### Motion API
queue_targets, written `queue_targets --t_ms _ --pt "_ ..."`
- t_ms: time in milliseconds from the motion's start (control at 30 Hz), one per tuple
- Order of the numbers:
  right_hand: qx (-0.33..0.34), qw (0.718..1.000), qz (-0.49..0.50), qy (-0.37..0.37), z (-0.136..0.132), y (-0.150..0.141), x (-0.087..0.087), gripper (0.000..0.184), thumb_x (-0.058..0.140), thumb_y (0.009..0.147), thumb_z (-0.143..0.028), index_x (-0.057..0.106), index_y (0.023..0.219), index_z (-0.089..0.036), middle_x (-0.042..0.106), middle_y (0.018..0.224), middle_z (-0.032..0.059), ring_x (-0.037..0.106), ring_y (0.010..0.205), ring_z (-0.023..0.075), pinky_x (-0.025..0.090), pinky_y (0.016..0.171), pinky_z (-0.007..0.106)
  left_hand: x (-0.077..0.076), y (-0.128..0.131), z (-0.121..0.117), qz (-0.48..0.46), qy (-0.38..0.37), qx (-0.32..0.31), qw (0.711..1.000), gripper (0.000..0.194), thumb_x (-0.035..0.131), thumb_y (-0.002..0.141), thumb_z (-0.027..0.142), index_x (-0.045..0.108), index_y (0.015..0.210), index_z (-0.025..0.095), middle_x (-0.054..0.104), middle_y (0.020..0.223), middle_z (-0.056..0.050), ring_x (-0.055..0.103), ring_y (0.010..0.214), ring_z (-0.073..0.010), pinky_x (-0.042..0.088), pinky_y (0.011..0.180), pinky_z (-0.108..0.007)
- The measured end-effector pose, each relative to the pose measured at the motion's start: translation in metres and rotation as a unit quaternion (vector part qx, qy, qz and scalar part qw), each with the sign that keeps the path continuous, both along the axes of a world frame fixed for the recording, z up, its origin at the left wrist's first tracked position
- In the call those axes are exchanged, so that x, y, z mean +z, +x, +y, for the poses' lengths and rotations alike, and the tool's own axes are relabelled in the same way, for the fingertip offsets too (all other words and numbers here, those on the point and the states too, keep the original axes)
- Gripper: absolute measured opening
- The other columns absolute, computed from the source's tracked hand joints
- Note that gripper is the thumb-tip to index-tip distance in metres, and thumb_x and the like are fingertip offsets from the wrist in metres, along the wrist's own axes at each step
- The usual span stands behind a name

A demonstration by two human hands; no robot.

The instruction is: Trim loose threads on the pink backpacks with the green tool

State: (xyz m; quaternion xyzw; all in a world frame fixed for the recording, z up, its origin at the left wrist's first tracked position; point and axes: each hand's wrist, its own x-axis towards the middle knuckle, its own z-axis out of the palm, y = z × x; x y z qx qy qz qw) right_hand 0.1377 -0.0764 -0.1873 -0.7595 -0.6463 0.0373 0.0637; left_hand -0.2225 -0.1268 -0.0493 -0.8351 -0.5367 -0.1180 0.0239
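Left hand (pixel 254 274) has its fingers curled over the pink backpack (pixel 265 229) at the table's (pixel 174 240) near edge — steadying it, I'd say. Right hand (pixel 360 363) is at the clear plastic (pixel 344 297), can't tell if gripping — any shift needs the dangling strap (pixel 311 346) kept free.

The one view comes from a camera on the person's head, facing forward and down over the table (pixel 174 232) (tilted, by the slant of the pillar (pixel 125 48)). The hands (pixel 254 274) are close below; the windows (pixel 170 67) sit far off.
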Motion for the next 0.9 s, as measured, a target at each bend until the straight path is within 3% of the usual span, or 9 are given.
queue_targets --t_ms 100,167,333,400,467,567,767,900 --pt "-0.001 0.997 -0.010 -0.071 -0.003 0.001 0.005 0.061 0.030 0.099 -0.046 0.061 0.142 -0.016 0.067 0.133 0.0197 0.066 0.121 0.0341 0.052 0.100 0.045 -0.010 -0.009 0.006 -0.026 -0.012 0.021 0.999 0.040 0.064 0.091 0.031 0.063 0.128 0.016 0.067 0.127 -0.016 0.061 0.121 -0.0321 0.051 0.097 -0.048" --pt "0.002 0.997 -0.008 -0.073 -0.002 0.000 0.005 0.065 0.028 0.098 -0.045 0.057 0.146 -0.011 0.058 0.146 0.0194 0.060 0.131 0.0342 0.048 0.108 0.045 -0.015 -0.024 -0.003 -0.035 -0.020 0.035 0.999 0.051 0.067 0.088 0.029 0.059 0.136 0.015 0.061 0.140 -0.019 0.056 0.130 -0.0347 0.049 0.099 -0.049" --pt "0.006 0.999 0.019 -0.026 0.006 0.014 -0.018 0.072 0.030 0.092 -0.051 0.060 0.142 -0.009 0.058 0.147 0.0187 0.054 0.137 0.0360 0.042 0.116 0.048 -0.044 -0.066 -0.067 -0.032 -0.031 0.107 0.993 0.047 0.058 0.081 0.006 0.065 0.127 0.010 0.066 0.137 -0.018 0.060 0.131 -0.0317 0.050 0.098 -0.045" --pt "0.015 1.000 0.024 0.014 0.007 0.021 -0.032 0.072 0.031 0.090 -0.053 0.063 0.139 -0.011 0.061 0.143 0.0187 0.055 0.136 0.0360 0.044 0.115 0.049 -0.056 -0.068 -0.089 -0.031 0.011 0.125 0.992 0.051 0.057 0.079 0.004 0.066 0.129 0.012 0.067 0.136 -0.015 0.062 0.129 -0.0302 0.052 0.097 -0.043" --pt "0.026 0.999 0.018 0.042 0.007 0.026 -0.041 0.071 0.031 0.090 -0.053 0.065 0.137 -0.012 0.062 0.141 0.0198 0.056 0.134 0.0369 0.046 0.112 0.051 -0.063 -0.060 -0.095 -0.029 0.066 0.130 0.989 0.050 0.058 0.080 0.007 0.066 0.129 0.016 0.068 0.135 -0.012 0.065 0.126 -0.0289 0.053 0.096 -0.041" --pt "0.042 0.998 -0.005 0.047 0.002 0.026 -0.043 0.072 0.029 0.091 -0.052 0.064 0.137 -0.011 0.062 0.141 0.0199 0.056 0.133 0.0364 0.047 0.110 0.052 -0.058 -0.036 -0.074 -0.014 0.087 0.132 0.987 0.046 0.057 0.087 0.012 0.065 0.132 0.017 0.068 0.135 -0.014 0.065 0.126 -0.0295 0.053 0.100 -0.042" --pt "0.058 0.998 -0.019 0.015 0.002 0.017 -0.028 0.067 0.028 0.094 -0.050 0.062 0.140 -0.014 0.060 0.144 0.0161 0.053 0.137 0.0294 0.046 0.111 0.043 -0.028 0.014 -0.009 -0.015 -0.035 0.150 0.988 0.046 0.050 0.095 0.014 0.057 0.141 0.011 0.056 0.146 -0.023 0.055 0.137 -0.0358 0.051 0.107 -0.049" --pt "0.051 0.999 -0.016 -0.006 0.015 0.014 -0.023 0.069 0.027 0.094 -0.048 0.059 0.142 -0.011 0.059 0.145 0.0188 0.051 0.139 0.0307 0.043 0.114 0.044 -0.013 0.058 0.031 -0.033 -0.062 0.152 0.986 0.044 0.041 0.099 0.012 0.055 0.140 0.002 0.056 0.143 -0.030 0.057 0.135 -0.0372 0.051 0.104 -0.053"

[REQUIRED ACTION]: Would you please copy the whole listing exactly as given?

[SOLUTION TO THIS EXERCISE]:
### Motion API
queue_targets, written `queue_targets --t_ms _ --pt "_ ..."`
- t_ms: time in milliseconds from the motion's start (control at 30 Hz), one per tuple
- Order of the numbers:
  right_hand: qx (-0.33..0.34), qw (0.718..1.000), qz (-0.49..0.50), qy (-0.37..0.37), z (-0.136..0.132), y (-0.150..0.141), x (-0.087..0.087), gripper (0.000..0.184), thumb_x (-0.058..0.140), thumb_y (0.009..0.147), thumb_z (-0.143..0.028), index_x (-0.057..0.106), index_y (0.023..0.219), index_z (-0.089..0.036), middle_x (-0.042..0.106), middle_y (0.018..0.224), middle_z (-0.032..0.059), ring_x (-0.037..0.106), ring_y (0.010..0.205), ring_z (-0.023..0.075), pinky_x (-0.025..0.090), pinky_y (0.016..0.171), pinky_z (-0.007..0.106)
  left_hand: x (-0.077..0.076), y (-0.128..0.131), z (-0.121..0.117), qz (-0.48..0.46), qy (-0.38..0.37), qx (-0.32..0.31), qw (0.711..1.000), gripper (0.000..0.194), thumb_x (-0.035..0.131), thumb_y (-0.002..0.141), thumb_z (-0.027..0.142), index_x (-0.045..0.108), index_y (0.015..0.210), index_z (-0.025..0.095), middle_x (-0.054..0.104), middle_y (0.020..0.223), middle_z (-0.056..0.050), ring_x (-0.055..0.103), ring_y (0.010..0.214), ring_z (-0.073..0.010), pinky_x (-0.042..0.088), pinky_y (0.011..0.180), pinky_z (-0.108..0.007)
- The measured end-effector pose, each relative to the pose measured at the motion's start: translation in metres and rotation as a unit quaternion (vector part qx, qy, qz and scalar part qw), each with the sign that keeps the path continuous, both along the axes of a world frame fixed for the recording, z up, its origin at the left wrist's first tracked position
- In the call those axes are exchanged, so that x, y, z mean +z, +x, +y, for the poses' lengths and rotations alike, and the tool's own axes are relabelled in the same way, for the fingertip offsets too (all other words and numbers here, those on the point and the states too, keep the original axes)
- Gripper: absolute measured opening
- The other columns absolute, computed from the source's tracked hand joints
- Note that gripper is the thumb-tip to index-tip distance in metres, and thumb_x and the like are fingertip offsets from the wrist in metres, along the wrist's own axes at each step
- The usual span stands behind a name

A demonstration by two human hands; no robot.

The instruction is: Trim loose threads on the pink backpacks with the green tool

State: (xyz m; quaternion xyzw; all in a world frame fixed for the recording, z up, its origin at the left wrist's first tracked position; point and axes: each hand's wrist, its own x-axis towards the middle knuckle, its own z-axis out of the palm, y = z × x; x y z qx qy qz qw) right_hand 0.1377 -0.0764 -0.1873 -0.7595 -0.6463 0.0373 0.0637; left_hand -0.2225 -0.1268 -0.0493 -0.8351 -0.5367 -0.1180 0.0239
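Left hand (pixel 254 274) has its fingers curled over the pink backpack (pixel 265 229) at the table's (pixel 174 240) near edge — steadying it, I'd say. Right hand (pixel 360 363) is at the clear plastic (pixel 344 297), can't tell if gripping — any shift needs the dangling strap (pixel 311 346) kept free.

The one view comes from a camera on the person's head, facing forward and down over the table (pixel 174 232) (tilted, by the slant of the pillar (pixel 125 48)). The hands (pixel 254 274) are close below; the windows (pixel 170 67) sit far off.
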Motion for the next 0.9 s, as measured, a target at each bend until the straight path is within 3% of the usual span, or 9 are given.
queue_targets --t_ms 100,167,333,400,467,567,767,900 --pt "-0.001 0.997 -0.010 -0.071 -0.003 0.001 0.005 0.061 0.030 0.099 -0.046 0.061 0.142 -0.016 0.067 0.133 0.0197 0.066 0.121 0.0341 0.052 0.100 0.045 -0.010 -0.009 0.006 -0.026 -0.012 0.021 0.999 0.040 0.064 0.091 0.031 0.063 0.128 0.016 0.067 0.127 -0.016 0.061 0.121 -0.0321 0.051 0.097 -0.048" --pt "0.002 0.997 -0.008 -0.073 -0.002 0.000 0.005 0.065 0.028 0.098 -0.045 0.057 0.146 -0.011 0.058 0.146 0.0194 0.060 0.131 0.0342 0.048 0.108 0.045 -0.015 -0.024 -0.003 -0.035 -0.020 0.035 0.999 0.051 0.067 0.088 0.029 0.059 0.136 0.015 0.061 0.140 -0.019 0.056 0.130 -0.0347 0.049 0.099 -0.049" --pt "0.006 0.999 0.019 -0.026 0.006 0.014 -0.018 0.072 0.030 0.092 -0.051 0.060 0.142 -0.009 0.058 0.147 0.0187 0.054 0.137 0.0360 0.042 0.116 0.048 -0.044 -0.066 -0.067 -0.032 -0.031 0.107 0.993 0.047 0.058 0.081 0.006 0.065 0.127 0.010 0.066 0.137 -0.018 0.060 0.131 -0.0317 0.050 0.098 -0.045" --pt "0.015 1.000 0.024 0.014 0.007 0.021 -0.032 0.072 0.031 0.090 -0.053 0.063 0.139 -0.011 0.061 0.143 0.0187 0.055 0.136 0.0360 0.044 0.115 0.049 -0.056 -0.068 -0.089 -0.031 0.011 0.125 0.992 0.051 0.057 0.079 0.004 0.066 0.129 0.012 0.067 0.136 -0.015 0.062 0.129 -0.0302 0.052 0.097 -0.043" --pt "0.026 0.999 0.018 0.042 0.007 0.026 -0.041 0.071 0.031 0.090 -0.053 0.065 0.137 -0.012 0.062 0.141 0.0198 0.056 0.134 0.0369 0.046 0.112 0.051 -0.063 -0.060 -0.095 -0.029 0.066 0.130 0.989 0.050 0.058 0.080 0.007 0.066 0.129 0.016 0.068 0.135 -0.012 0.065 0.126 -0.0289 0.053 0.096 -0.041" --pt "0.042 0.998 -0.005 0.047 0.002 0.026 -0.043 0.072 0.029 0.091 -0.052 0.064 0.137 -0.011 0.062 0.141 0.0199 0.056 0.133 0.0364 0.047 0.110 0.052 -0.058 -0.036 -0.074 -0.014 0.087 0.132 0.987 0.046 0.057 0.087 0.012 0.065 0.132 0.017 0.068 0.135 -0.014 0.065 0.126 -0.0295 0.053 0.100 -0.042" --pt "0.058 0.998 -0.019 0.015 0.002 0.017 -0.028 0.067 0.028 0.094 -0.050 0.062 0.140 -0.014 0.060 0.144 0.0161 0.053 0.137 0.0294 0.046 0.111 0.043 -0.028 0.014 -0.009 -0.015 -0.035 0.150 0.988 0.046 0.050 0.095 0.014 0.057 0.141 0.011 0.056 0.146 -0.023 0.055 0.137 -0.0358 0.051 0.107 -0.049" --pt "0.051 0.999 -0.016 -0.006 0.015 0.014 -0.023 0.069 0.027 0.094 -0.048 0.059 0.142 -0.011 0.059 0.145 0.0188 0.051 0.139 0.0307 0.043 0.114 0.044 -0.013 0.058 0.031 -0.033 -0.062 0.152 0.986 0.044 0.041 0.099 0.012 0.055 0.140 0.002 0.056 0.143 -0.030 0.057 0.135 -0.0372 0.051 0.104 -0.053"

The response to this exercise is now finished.